Because this rule provides an alternative, the economic impact to
[[Page 14619]] horse owners will be minimal. The horse owners that will
be affected by this rule change are those that have horses that test
positive for EIA and voluntarily choose to transport their horses
interstate to slaughter under an official seal. APHIS estimates that,
annually, between 500 and 1,000 horse operations have horses that
become infected with EIA. Although it is not known how many of these
operations are ``small'' entities (less than $0.5 million in annual
sales, according to Small Business Administration size criteria), it is
likely that most are in that category.
Current estimates put the number of horses in the United States
between 6 and 10 million. In 1993, about 1 million horses were tested
for EIA. Of these, 1,859 (about 0.18 percent) tested positive for EIA.
Under these circumstances, the Administrator of the Animal and
Plant Health Inspection Service has determined that this action will
not have a significant economic impact on a substantial number of small
entities.
Executive Order 12372
This program/activity is listed in the Catalog of Federal Domestic
Assistance under No. 10.025 and is subject to Executive Order 12372,
which requires intergovernmental consultation with State and local
officials. (See 7 CFR part 3015, subpart V.)
Executive Order 12778
This rule has been reviewed under Executive Order 12778, Civil
Justice Reform. This rule: (1) Preempts all State and local laws and
regulations that are in conflict with this rule; (2) has no retroactive
effect; and (3) does not require administrative proceedings before
parties may file suit in court challenging this rule.
Paperwork Reduction Act
In accordance with the Paperwork Reduction Act of 1980 (44 U.S.C.
3501 et seq.), the information collection or recordkeeping requirements
included in this rule have been approved by the Office of Management
and Budget (OMB) under OMB control number 0579-0051.
List of Subjects in 9 CFR Part 75
Animal diseases, Horses, Quarantine, Reporting and recordkeeping
requirements, Transportation.
Accordingly, 9 CFR part 75 is amended as follows:
PART 75--COMMUNICABLE DISEASES IN HORSES, ASSES, PONIES, MULES, AND
ZEBRAS
1. The authority citation for part 75 continues to read as follows:
Authority: 21 U.S.C. 111-113, 115, 117, 120, 121, 123-126, and
134-134h; 7 CFR 2.17, 2.51, and 371.2(d).

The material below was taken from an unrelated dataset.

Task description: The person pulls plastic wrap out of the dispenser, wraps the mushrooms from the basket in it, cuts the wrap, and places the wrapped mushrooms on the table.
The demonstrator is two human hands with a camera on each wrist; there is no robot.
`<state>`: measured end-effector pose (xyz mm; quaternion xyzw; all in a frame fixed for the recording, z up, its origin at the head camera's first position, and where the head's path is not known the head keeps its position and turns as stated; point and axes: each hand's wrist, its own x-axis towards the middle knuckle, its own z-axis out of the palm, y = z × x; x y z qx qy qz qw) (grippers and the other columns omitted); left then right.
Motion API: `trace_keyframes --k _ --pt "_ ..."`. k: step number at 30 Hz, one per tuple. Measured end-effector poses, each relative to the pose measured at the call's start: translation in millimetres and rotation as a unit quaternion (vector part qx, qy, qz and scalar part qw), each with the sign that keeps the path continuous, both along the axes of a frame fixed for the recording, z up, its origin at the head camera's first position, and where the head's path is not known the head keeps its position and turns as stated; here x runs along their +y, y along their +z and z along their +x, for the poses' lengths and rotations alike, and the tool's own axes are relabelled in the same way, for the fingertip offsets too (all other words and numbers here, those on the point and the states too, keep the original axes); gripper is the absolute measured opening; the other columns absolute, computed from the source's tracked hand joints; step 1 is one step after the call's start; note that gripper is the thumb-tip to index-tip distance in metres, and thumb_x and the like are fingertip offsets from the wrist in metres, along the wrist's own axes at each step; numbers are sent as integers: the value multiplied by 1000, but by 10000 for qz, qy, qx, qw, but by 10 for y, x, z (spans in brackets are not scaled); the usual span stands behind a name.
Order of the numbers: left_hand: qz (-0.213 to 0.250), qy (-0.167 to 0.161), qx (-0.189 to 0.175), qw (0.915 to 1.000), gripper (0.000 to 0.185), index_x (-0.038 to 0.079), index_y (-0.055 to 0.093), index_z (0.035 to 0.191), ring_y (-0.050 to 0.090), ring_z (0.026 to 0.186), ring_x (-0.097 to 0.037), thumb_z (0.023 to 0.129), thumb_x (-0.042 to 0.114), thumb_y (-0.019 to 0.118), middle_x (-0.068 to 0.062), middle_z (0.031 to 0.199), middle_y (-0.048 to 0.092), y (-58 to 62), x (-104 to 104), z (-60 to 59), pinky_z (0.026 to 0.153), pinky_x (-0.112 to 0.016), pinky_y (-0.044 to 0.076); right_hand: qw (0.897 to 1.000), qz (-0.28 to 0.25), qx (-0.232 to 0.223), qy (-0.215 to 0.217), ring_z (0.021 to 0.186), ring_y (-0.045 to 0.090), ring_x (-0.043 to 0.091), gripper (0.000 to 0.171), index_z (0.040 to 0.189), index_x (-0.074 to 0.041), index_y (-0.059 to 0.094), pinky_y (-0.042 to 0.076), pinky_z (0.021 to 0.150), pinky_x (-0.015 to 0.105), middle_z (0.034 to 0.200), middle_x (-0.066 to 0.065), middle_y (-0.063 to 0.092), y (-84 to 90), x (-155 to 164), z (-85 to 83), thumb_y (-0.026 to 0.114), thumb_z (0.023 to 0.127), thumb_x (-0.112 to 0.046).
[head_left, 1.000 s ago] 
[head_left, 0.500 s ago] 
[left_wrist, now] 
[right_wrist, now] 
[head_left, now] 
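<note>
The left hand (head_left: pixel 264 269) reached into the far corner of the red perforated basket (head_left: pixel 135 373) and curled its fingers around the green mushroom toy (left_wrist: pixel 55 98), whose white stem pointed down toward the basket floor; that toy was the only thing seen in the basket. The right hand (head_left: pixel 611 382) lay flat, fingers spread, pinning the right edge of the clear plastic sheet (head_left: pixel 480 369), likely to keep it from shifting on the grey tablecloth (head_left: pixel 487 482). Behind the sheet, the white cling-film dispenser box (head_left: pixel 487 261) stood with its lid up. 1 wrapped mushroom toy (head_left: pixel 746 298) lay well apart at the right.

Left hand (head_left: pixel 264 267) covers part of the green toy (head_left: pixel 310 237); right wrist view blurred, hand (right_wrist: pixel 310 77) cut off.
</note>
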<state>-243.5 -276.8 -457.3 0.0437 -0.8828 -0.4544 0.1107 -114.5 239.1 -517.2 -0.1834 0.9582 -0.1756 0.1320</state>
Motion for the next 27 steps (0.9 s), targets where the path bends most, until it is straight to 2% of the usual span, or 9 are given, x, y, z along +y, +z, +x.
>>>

2. In Sec. 75.4, paragraph (a) is amended by adding two new
definitions, in alphabetical order, and in paragraph (b), the
introductory text is amended by adding a statement immediately
following the colon, to read as follows:
Sec. 75.4 Interstate movement of equine infectious anemia reactors and
approval of laboratories, diagnostic facilities, research facilities,
and stockyards.
(a) * * *
Official seal. A serially numbered metal or plastic strip, or a
serially numbered button, consisting of a self-locking device on one
end and a slot on the other end, which forms a loop when the ends are
engaged and which cannot be reused if opened. It is applied by an APHIS
representative or State representative.
* * * * *
Permit. An official document (VS Form 1-27 or a State form which
contains the same information, but not a ``permit for entry'') issued
by an APHIS representative, State representative, or accredited
veterinarian which lists the owner's name and address, points of origin
and destination, number of animals covered, purpose of the movement,
and one of the following: The individual animal registered breed
association registration tattoo, individual animal registered breed
association registration number, or similar individual identification,
including name, age, sex, breed, color, and markings.
* * * * *
(b) * * * Provided that official identification is not necessary if
the reactor is moved directly to slaughter under a permit and in a
conveyance sealed with an official seal:
* * * * *
Done in Washington, DC, this 14th day of March 1995.
Terry L. Medley,
Acting Administrator, Animal and Plant Health Inspection Service.